Four bugs, all of them the kind that pass a casual click-through. The thing they share: AI-generated code is confident and syntactically clean, and it handles the case you were thinking about. The cases you weren’t thinking about — the portrait photo, the build-time render, the 100KB paste, the typed-over-the-min value — are exactly where a second reader earns their cost.
Verify the thing you can verify
There’s a smaller lesson buried in the build, and it’s the one I keep relearning: don’t trust your own knowledge about a fast-moving tool, check it.
Two examples from one afternoon. The Svelte adapter version my plan assumed turned out to require the next major of Astro — the agent hit the dependency conflict immediately and I repinned it. And the JSON error locator was built around a regex that scrapes the line number out of the browser’s error message — except Node 24’s JavaScript engine had dropped that detail from the message entirely, so the regex matched nothing and a fallback had to do the work.
Both were caught because something concrete failed loudly — a peer-dependency error, a test — not because I remembered correctly. I didn’t remember correctly. The verification did the remembering.

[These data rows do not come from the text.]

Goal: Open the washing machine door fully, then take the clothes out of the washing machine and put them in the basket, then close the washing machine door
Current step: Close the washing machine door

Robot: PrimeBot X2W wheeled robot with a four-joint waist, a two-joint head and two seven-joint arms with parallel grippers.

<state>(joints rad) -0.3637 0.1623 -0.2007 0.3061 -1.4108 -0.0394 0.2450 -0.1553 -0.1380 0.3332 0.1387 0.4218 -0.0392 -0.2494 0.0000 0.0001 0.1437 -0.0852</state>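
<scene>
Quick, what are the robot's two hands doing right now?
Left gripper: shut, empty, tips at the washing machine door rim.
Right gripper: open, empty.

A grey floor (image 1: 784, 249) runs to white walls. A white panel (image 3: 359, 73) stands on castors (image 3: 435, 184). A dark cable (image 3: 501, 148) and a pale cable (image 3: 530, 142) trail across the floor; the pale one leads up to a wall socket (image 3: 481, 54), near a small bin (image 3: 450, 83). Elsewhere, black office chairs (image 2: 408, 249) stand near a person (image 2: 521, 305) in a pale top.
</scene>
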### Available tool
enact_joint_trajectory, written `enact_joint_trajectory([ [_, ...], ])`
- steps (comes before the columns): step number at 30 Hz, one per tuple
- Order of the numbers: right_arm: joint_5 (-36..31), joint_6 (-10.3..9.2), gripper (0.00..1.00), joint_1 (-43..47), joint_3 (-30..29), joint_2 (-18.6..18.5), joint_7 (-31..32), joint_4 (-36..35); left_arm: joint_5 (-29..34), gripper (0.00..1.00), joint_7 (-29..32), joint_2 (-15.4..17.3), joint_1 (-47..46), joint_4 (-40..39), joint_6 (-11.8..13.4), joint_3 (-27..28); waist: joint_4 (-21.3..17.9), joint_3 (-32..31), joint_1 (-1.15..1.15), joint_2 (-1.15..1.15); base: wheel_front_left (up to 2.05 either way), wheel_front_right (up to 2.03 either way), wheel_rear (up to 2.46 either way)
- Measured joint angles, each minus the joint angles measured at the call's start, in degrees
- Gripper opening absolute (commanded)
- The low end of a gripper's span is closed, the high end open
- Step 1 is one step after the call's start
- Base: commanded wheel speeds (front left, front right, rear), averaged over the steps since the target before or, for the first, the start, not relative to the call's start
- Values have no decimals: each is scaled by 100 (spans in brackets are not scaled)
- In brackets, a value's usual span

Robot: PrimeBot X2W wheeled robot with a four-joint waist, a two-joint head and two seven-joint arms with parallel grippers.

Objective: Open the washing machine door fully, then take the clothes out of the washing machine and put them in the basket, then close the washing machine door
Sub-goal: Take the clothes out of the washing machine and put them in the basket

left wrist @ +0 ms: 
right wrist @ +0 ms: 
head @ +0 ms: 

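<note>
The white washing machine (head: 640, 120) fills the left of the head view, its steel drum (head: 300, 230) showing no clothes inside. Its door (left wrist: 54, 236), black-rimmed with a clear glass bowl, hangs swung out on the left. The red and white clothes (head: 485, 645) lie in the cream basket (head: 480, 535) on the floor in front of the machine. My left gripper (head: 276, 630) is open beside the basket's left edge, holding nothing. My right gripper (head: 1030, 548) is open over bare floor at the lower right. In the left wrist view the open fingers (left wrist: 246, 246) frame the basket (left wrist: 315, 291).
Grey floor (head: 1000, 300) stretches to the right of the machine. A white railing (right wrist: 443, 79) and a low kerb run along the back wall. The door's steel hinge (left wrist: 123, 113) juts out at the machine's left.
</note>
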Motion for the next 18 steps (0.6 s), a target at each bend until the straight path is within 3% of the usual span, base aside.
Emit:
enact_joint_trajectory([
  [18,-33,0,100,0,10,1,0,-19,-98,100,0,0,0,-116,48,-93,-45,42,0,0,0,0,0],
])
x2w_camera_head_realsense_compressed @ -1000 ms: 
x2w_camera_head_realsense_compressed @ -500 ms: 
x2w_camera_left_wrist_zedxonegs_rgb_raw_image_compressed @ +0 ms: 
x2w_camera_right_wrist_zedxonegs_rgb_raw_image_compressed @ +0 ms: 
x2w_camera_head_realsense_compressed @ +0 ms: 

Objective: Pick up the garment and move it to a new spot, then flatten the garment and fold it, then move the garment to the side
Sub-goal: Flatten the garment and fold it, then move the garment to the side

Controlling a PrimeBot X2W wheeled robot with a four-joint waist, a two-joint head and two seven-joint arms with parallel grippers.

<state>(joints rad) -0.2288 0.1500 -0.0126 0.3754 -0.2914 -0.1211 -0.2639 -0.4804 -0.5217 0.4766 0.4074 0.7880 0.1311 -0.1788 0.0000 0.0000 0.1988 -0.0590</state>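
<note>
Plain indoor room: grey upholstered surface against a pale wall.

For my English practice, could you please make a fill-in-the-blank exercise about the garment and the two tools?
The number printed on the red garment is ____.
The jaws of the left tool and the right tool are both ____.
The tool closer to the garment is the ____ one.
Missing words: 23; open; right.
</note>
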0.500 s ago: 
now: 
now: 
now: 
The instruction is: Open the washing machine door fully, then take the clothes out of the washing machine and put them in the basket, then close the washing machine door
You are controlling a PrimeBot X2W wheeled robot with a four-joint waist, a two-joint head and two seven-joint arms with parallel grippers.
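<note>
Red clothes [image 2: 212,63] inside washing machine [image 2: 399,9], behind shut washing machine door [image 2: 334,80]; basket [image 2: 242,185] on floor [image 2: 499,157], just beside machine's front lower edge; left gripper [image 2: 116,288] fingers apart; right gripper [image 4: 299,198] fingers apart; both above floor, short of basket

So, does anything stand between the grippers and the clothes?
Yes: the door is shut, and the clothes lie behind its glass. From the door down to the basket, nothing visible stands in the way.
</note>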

That’s the same instinct as the whole project, scaled down. The privacy claim is real because you can open the network tab. The orientation fix is real because the test round-trips a known image. The version is right because the install failed when it was wrong. A promise you can check is worth more than a promise you have to believe — whether it’s “nothing is uploaded” or “this is the right version” or “the photo isn’t rotated.”
The footer on those other tools probably isn’t lying. But “probably” isn’t a feature. Checkable is.
Open the tools. Then open the network tab and watch them do nothing.